Re: Replication not suited for intensive write applications?

lars hofhansl Fri, 21 Jun 2013 06:06:02 -0700

Hmm... Yes. Was worth a try :)  Should've checked and I even wrote that part of 
the code.


I have no good explanation then, and also no good suggestion about how to 
improve this.



________________________________
 From: Asaf Mesika <[email protected]>
To: "[email protected]" <[email protected]>; lars hofhansl 
<[email protected]> 
Sent: Friday, June 21, 2013 5:50 AM
Subject: Re: Replication not suited for intensive write applications?
 

On Fri, Jun 21, 2013 at 2:38 PM, lars hofhansl <[email protected]> wrote:

> Another thought...
>
> I assume you only write to a single table, right?

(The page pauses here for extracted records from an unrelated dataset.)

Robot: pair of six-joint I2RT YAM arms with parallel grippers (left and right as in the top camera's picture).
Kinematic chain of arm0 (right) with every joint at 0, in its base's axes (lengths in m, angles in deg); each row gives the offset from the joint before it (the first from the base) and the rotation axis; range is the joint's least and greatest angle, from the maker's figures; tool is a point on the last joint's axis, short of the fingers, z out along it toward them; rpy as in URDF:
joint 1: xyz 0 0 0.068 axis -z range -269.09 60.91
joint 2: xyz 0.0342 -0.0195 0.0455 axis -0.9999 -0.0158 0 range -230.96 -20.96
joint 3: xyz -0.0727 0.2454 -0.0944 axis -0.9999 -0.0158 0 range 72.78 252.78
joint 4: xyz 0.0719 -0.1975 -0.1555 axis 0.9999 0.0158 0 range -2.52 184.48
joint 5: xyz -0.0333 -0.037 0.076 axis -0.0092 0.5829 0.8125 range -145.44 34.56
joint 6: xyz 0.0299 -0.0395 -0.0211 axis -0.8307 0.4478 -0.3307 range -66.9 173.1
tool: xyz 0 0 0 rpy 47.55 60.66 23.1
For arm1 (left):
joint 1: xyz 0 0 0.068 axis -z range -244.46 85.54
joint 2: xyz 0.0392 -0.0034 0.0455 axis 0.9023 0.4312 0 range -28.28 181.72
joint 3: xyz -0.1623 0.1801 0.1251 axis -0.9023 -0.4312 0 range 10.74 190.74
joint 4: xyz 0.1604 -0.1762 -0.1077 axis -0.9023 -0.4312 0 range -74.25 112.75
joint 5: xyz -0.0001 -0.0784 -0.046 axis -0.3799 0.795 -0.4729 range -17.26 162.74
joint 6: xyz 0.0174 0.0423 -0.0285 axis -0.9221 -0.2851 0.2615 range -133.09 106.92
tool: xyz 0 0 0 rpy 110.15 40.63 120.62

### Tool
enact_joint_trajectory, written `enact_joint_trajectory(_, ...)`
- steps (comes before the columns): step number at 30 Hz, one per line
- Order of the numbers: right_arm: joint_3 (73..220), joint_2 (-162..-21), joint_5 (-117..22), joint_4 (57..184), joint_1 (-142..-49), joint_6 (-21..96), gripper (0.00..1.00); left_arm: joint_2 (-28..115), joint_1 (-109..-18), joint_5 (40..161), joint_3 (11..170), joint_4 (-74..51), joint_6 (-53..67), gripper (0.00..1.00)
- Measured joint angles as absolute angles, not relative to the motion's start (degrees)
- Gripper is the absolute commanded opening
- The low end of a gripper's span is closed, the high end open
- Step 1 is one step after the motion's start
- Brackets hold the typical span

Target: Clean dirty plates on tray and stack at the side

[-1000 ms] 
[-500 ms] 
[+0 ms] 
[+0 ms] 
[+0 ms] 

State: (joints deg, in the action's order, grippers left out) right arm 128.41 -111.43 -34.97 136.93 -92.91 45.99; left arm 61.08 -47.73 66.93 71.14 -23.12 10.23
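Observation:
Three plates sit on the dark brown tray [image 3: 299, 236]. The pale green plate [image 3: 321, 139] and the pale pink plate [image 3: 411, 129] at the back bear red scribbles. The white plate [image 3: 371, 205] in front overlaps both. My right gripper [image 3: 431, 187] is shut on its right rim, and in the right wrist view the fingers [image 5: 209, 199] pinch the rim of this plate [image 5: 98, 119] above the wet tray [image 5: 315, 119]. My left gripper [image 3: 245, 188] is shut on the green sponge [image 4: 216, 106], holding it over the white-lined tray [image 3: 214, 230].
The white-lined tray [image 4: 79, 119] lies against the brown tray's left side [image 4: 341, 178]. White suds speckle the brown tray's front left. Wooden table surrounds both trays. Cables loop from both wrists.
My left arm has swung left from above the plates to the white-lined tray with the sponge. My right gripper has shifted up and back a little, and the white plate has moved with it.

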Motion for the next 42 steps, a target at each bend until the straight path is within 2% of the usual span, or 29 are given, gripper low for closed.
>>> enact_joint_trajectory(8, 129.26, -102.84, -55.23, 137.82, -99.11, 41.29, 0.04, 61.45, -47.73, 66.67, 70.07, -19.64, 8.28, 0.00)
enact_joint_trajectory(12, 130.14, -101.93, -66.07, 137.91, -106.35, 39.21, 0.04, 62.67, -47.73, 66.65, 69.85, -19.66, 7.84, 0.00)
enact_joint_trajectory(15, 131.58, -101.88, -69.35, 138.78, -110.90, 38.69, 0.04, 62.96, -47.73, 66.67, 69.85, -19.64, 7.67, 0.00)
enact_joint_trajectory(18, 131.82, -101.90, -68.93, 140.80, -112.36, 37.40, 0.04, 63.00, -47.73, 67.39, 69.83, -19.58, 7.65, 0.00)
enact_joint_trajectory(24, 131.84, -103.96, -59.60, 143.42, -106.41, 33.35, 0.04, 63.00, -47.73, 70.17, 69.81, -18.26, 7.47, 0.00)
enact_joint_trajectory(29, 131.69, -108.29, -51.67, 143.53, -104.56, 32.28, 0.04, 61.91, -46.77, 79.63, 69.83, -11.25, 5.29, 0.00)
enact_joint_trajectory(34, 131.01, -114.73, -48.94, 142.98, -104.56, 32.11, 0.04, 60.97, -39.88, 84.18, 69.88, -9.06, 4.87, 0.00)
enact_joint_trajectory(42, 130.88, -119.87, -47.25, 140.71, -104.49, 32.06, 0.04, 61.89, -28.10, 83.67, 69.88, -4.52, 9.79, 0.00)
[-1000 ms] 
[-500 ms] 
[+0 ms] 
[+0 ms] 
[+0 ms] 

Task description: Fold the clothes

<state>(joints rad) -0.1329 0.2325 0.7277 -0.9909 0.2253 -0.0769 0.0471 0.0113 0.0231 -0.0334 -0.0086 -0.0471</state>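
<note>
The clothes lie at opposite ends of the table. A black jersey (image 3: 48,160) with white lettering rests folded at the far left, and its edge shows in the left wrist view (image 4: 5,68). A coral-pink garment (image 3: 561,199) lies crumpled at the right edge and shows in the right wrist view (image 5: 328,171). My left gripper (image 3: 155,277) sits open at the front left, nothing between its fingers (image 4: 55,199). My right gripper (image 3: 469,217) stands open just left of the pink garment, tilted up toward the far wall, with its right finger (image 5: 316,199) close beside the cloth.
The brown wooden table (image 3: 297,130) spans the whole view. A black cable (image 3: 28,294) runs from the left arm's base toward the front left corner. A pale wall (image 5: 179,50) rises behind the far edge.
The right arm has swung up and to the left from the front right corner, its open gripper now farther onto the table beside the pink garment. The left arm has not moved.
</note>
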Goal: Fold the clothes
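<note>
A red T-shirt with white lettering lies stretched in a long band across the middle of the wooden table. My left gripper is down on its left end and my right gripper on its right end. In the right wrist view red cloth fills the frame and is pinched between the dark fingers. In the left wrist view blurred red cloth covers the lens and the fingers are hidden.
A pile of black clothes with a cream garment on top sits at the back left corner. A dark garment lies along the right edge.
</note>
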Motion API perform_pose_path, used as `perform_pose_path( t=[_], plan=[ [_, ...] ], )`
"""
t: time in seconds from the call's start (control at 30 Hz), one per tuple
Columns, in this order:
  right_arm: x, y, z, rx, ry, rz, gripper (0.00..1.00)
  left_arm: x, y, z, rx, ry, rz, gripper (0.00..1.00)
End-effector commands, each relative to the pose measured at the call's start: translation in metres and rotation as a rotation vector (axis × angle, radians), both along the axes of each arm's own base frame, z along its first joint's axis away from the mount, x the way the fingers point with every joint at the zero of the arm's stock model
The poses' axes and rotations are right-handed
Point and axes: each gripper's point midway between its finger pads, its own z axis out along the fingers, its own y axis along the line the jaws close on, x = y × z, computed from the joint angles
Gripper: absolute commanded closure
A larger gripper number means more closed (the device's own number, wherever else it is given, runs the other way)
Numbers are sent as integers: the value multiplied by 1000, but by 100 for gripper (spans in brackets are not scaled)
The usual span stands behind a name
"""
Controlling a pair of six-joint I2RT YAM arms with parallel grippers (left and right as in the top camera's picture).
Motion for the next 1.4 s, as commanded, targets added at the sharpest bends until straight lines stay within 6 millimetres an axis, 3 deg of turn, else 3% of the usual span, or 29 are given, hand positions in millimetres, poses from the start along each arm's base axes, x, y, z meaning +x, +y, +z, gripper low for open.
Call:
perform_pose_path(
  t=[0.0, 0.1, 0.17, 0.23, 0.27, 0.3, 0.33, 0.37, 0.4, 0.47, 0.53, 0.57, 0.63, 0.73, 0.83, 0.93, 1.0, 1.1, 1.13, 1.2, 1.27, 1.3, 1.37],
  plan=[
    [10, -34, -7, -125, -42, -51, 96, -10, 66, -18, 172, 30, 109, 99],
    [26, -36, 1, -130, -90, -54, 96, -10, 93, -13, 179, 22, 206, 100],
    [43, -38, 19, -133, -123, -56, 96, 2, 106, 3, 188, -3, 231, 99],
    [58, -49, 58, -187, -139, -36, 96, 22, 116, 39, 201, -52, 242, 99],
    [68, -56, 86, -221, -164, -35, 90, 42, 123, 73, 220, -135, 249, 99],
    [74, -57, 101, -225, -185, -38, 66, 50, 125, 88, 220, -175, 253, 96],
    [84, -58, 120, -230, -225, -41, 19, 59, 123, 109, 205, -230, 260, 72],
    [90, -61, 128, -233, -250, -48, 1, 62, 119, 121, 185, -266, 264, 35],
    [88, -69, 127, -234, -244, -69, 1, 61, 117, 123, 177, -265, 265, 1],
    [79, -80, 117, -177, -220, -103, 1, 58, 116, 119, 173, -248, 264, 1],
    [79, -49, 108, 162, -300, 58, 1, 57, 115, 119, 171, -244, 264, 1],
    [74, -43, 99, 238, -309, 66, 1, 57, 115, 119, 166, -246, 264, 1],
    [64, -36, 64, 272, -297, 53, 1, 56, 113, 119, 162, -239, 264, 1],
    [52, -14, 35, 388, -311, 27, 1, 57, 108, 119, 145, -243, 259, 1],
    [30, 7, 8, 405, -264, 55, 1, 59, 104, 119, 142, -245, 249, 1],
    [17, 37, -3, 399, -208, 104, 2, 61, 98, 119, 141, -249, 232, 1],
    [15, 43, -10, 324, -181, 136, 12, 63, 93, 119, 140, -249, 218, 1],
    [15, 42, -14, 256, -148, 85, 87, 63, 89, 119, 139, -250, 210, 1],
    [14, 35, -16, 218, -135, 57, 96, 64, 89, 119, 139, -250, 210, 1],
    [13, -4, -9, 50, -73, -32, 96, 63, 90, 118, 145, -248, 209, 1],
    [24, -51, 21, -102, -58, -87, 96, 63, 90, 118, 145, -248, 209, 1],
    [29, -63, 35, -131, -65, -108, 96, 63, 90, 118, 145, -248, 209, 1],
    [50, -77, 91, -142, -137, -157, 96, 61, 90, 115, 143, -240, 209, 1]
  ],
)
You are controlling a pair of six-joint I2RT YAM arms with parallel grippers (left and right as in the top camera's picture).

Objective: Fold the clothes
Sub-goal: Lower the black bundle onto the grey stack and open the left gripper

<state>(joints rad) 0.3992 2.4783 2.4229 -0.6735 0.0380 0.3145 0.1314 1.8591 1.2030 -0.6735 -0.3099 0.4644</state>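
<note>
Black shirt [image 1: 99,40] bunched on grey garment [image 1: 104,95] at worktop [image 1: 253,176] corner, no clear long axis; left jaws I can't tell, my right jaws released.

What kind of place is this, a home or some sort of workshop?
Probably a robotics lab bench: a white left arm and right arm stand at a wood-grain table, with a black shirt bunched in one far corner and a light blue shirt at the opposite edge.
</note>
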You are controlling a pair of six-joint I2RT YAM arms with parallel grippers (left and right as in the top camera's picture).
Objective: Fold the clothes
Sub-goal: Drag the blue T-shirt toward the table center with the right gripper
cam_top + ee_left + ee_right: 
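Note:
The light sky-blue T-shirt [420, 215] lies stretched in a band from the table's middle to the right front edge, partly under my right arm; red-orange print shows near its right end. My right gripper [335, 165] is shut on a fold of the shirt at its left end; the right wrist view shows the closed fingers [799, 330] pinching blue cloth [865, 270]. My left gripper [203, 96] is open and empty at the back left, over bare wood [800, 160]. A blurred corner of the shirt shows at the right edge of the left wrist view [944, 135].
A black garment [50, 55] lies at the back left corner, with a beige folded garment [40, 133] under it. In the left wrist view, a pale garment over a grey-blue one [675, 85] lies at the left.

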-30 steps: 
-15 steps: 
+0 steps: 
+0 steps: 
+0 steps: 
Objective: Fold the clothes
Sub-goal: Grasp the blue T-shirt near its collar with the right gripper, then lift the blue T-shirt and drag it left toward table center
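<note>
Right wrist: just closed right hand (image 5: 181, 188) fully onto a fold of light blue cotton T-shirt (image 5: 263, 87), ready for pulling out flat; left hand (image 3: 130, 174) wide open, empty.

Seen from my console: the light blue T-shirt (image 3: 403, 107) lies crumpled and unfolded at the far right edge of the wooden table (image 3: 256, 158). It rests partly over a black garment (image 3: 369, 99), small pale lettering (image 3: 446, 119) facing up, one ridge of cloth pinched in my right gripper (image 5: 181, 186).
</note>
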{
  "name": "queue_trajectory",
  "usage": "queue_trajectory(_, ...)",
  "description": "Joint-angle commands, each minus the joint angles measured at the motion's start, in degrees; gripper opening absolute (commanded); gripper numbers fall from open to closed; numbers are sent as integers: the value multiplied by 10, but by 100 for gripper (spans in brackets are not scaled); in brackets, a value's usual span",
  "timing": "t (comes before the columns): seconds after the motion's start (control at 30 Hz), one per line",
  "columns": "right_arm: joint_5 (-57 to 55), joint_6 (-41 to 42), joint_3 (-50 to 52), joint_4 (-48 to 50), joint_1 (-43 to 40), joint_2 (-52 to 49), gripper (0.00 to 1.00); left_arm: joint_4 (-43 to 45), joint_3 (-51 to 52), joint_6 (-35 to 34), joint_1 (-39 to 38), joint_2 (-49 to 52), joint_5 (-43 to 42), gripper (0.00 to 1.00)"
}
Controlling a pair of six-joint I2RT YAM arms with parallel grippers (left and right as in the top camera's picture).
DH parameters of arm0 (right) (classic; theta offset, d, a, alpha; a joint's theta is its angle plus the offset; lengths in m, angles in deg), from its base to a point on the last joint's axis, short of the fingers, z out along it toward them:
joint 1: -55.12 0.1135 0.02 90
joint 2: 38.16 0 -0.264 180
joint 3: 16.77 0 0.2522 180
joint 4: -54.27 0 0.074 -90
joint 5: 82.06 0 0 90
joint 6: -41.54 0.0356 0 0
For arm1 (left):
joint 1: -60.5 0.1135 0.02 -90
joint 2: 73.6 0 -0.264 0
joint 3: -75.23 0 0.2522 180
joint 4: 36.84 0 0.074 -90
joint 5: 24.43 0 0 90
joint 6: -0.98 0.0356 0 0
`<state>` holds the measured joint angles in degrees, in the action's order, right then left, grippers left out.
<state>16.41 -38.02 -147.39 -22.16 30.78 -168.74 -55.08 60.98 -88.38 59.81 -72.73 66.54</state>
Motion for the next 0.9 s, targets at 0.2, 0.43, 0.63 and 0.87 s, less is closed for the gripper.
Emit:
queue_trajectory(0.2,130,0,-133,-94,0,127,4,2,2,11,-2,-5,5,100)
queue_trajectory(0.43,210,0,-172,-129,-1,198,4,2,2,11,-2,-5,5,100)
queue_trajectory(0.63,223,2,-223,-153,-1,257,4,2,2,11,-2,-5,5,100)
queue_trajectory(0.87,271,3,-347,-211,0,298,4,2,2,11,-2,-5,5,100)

How large are your rows
> on average?
>
> I'm writing to 2 tables: Avg row size for 1st table is 1500 bytes, and the
seconds around is around 800 bytes

>
> Replication will send 64mb blocks by default (or 25000 edits, whatever is
> smaller). The default HTable buffer is 2mb only, so the slave RS receiving
> a block of edits (assuming it is a full block), has to do 32 rounds of
> splitting the edits per region in order to apply them.
>
> In the ReplicationSink.java (0.94.6) I see that HTable.batch() is used,
which writes directly to RS without buffers?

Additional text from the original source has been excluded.